Жером расхохотался. Он представил себе, как разъяренный Шарль оскорбляет подчиненных, стреляет куда попало, воображает себя героем, ползает на карачках, бросает гранаты, мечется туда-сюда, бормочет что-то себе под нос, ругается, как извозчик. Он просто не мог удержаться от смеха. К его великому удивлению, Шарль вовсе не смеялся. Напротив, он сжал губы, и на лице появилось лживое коварное выражение, какое бывало у него в минуты гнева. Все непривычные для него чувства выступали фальшью на его лице.

– Но кончилось все благополучно, – сказал Жером.

– Для меня да, – ответил Шарль. – А вот Лешá…

– Какой левша?

– Фамилия такая – Лешá, – громко рявкнул Шарль. – Несчастный парень, молоденький совсем, мы с ним три месяца вместе были. Бедолага работал в Монтрее. Родители у него были без гроша, рабочие. Он всю жизнь трудился. Корпел ночи напролет – право изучал. Задумал, вообрази, сделаться адвокатом. И добился-таки своего – трудом. Стал адвокатом, диплом получил, как раз перед самой войной. Собирался вернуться в Париж, там у него приятель контору открывал и брал его к себе. Леша этот в люди выбился, родители его очень довольны были, и он тоже… он, скажу я тебе, просто счастлив был. Я даже больше тебе скажу, последние три месяца он был счастлив вдвойне: тут, на войне, он получил первые в своей жизни каникулы! Представляешь? Он с ребятами по полям носился, мы пили, развлекались как могли, палили в воздух по пролетающим немецким самолетам и думали, что в конце концов, наверное, кому-нибудь сдадимся, а когда все кончится, он, Леша – оп-ля! – станет адвокатом, звездой парижской коллегии. Потому что он, ко всему прочему, был влюблен в свою профессию, он не ради денег, он бедных собирался защищать.
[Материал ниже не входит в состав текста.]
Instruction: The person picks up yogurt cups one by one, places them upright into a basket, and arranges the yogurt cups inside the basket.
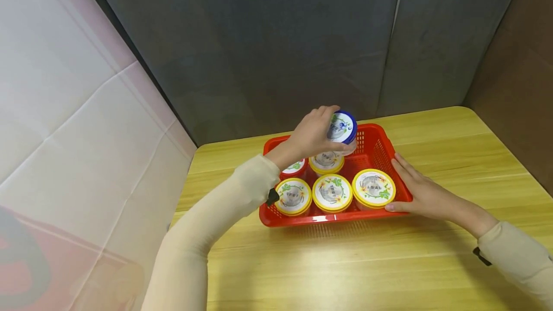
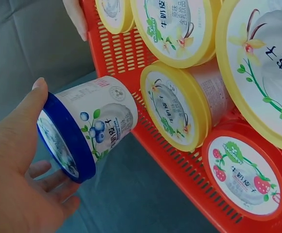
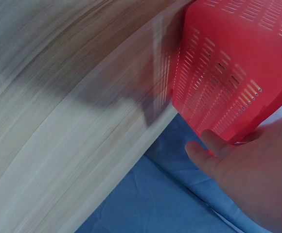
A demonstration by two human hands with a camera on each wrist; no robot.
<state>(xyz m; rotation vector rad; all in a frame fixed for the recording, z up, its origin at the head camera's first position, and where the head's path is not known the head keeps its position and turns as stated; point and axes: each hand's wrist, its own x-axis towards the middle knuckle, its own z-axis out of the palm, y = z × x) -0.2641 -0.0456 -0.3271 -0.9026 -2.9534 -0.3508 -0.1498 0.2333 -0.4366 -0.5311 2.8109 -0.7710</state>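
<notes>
My left hand grips a tub with a blue lid over the back part of a red plastic basket. In the left wrist view, the blue-lidded tub lies tilted on its side in my grasp, blueberries printed on its white wall. Thumb and fingers hold it around the lid. My right hand rests against the basket's right end, its fingers extended along the outside and the thumb at the front corner. Several tubs with yellow lids and one with a red lid stand inside the basket.
The basket sits on a wood-grain table. A dark grey panel rises behind the table, a pale panel borders its left side, and a brown one is at the right.
</notes>
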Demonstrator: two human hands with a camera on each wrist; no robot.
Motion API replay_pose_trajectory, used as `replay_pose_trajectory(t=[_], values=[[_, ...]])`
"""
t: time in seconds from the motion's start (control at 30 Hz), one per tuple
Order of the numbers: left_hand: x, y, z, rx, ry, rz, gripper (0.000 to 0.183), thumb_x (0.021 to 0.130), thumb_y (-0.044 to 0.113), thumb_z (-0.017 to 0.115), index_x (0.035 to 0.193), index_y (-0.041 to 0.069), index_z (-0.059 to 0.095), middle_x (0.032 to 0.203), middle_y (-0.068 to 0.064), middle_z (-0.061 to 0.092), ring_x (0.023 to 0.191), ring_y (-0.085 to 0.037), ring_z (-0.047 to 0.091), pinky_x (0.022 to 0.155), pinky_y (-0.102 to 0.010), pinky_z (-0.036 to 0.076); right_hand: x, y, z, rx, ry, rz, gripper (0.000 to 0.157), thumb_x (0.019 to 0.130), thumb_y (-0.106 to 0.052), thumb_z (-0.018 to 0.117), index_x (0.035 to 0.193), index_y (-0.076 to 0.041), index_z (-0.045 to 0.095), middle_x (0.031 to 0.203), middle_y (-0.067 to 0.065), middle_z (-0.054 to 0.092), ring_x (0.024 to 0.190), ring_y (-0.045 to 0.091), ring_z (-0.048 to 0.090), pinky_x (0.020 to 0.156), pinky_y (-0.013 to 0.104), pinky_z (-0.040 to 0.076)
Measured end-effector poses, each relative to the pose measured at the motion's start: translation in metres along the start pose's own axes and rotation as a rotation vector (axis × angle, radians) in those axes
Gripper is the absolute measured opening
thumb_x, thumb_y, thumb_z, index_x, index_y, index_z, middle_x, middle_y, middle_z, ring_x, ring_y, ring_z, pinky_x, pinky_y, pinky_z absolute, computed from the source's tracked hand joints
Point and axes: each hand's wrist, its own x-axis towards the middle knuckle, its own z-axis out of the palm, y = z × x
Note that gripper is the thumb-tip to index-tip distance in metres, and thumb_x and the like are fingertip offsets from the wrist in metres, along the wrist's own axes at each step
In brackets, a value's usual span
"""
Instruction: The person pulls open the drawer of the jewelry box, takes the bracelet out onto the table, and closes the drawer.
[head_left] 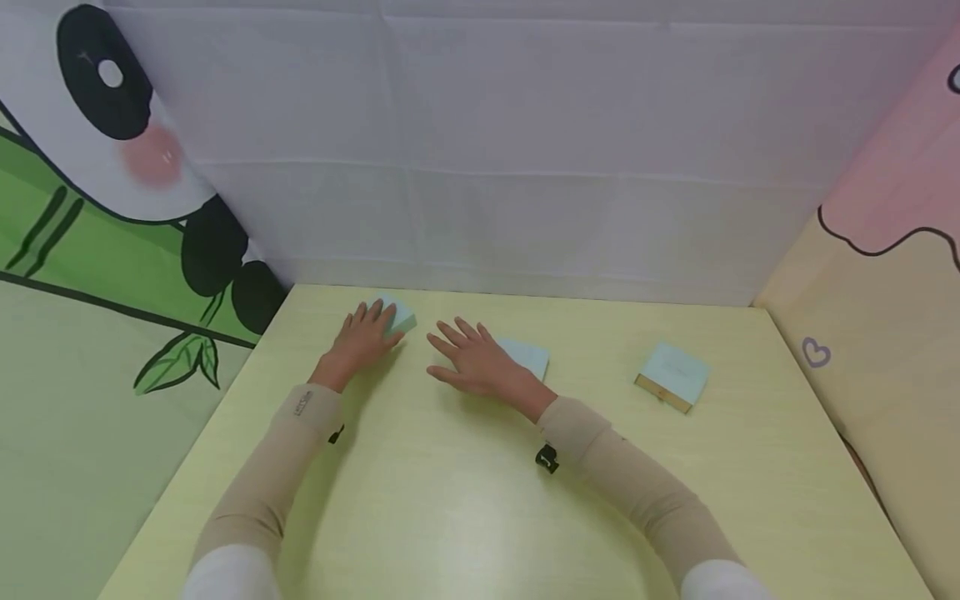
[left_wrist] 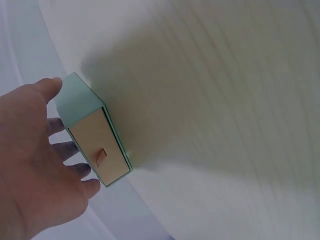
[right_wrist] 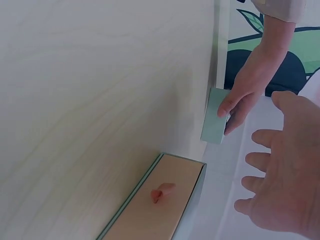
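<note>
At the back left of the table, a small light blue-green drawer box (head_left: 403,320) lies under my left hand (head_left: 364,337). That hand's fingers extend across the top, with the thumb at one side. A tan drawer front with a small pull tab (left_wrist: 101,158) shows on this box in the left wrist view. My right hand (head_left: 480,363) is spread out, palm down, holding nothing. It partly hides a second box (head_left: 528,358), whose tan drawer front (right_wrist: 162,195) and reddish tab show in the right wrist view.
A third light blue box (head_left: 675,373) with a tan front edge lies at the right of the pale table (head_left: 465,500). A white cloth wall (head_left: 525,150) rises behind the table, and printed panels stand on both sides.
</note>
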Motion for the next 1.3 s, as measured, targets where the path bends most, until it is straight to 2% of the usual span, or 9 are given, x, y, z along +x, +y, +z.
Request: replay_pose_trajectory(t=[0.23,0.43,0.57,0.7,0.87,0.97,1.07,1.13,1.3], values=[[-0.001,-0.006,0.008,0.011,0.033,0.031,0.059,0.109,0.022,0.046,0.159,-0.003,0.024,0.163,-0.033,0.015,0.148,-0.056,0.014,0.119,-0.066,0.018,0.003,-0.004,0.004,-0.002,-0.023,-0.009,0.067,0.107,-0.059,0.034,0.163,-0.024,0.024,0.171,0.002,0.015,0.157,0.027,0.007,0.125,0.053,0.010],[0.002,-0.003,0.010,0.001,0.075,0.043,0.050,0.105,0.009,0.046,0.152,-0.006,0.036,0.159,-0.035,0.024,0.145,-0.059,0.021,0.117,-0.067,0.022,0.005,-0.006,0.006,-0.022,-0.034,-0.006,0.067,0.107,-0.058,0.033,0.163,-0.024,0.023,0.171,0.000,0.014,0.158,0.026,0.007,0.126,0.051,0.010],[0.004,0.000,0.010,-0.004,0.111,0.088,0.045,0.100,-0.003,0.049,0.144,-0.009,0.044,0.154,-0.033,0.036,0.143,-0.052,0.033,0.114,-0.064,0.031,0.005,-0.007,0.005,-0.022,-0.034,-0.007,0.066,0.107,-0.058,0.033,0.163,-0.024,0.023,0.171,0.000,0.014,0.158,0.026,0.007,0.126,0.051,0.010],[0.003,-0.001,0.012,0.000,0.127,0.146,0.039,0.097,-0.012,0.053,0.136,-0.005,0.050,0.151,-0.027,0.044,0.140,-0.045,0.042,0.111,-0.060,0.039,0.005,-0.008,0.004,-0.022,-0.032,-0.009,0.066,0.107,-0.057,0.034,0.163,-0.024,0.023,0.171,0.001,0.015,0.157,0.026,0.008,0.126,0.051,0.011],[-0.003,-0.005,0.011,-0.013,0.114,0.191,0.040,0.094,-0.018,0.054,0.130,0.000,0.051,0.150,-0.023,0.046,0.137,-0.042,0.046,0.107,-0.056,0.044,0.005,-0.008,0.004,-0.036,-0.039,-0.007,0.065,0.108,-0.056,0.034,0.163,-0.023,0.024,0.170,0.003,0.016,0.157,0.027,0.009,0.125,0.051,0.012],[-0.005,-0.004,0.008,-0.019,0.121,0.203,0.040,0.092,-0.016,0.060,0.128,-0.001,0.052,0.146,-0.025,0.049,0.129,-0.043,0.052,0.101,-0.056,0.048,0.005,-0.008,0.005,-0.036,-0.037,-0.005,0.065,0.108,-0.055,0.035,0.163,-0.023,0.025,0.170,0.003,0.017,0.157,0.027,0.009,0.126,0.051,0.012],[-0.004,0.003,0.006,-0.045,0.154,0.156,0.030,0.097,-0.006,0.058,0.127,-0.004,0.053,0.141,-0.026,0.052,0.123,-0.044,0.054,0.099,-0.056,0.048,0.005,-0.008,0.003,-0.036,-0.035,-0.008,0.065,0.108,-0.055,0.035,0.163,-0.023,0.025,0.170,0.003,0.017,0.157,0.027,0.009,0.126,0.051,0.012],[-0.003,0.010,0.006,-0.047,0.172,0.092,0.032,0.101,0.008,0.056,0.130,-0.005,0.052,0.141,-0.027,0.051,0.126,-0.046,0.051,0.104,-0.058,0.043,0.006,-0.008,0.002,-0.041,-0.034,-0.011,0.064,0.108,-0.055,0.035,0.163,-0.023,0.026,0.170,0.003,0.018,0.157,0.027,0.010,0.125,0.051,0.013],[-0.003,0.026,0.013,-0.018,0.169,-0.105,0.072,0.103,0.044,0.051,0.152,-0.005,0.032,0.157,-0.030,0.031,0.144,-0.054,0.025,0.117,-0.068,0.019,0.011,-0.009,0.002,-0.057,-0.033,-0.017,0.064,0.108,-0.055,0.036,0.163,-0.022,0.027,0.169,0.003,0.020,0.157,0.028,0.012,0.125,0.052,0.014]])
– Ну, и что дальше? – спросил Жером.

– А дальше, дальше он погиб, кажется, предпоследним. Понимаешь, не знаю, что там у них произошло с наступлением ночи, путаница какая-то. То ли они хотели ферму хитростью взять, не знаю; короче, вдруг у нас вылетела дверь, в нее ворвался какой-то тип и наткнулся прямо на Леша, тот как раз винтовку отложил, покемарить хотел. Здоровый такой детина, одного с Леша роста, и возраста такого же, немец, в руках у него ничего не было… не знаю, в чем дело… винтовку снять не мог – зажат оказался, выхватил нож, Леша пошел на него, а мы все – мы далеко от двери были, спали уже – встать пытались, не получалось, прикладами стучали и орали. Я ближе всех лежал, и я увидел, как Леша и тот тип бросились друг на друга, сцепились, знаешь, как боксеры на ринге, когда уже бить друг друга не могут, сцепились, за шею друг друга обхватили, как два пацана, два ровесника. Держат друг дружку за шею, чтоб не так больно было, и одновременно – потому что их, идиотов, так учили, – одновременно руками на боку ножи нашаривают, кинжалы в ножнах. Достали. И я видел, как они, видел собственными глазами, Жером, как эти два идиота, держа друг друга за шею, обнимаясь, да, да, как дети, стали – ох, идиоты – тыкать ножами друг другу в бока и кричать «нет», «найн», «нет», один по-французски, другой по-немецки. Кричали «нет» не когда удар получали, а когда наносили, потому что самим жутко было. Я видел, как Леша кричал «нет, нет», вонзая кинжал немцу в сердце, и как тот стонал «найн, найн», всаживая лезвие Леша в живот и падая на него. Все продолжалось одну минуту, а кажется – сто лет. Я всю ночь ухаживал за Леша. Ему было очень больно: это больно, когда в живот. А под конец – мне уже плевать было, умру я или нет, – под конец он мне сказал, только это и сказал за всю ночь, в темноте, пока лежал, и повторил несколько раз… а пахнуть начинало все хуже и хуже и… Война – это кошмар…

– Так что ж он тебе сказал? – спросил Жером, слушавший как зачарованный.

– Он говорил: «А все-таки жаль, а? Все-таки жаль, месье Самбра», – он звал меня месье Самбра, потому что у меня фабрика, не знаю уж, откуда он узнал про фабрику, он говорил: «А? Месье Самбра, жаль, да? Очень жаль, а?» А я все думал о несчастном парнишке, о его жизни, представлял себе, как он старается, заботится о матери, кормит братьев и сестер, носится целый день, а ночь проводит за толстыми книгами по праву, которые понимает с трудом, как только выдается минутка, бежит в библиотеку, читает, глотает, чтобы в люди выбиться. А эта подлая война – она продолжалась-то всего три дня и неизвестно чего ради, эта война убила Леша, и ему было жаль. Только это и говорил: «Жаль, да, жаль, месье Самбра». Черт знает что! – выругался Шарль.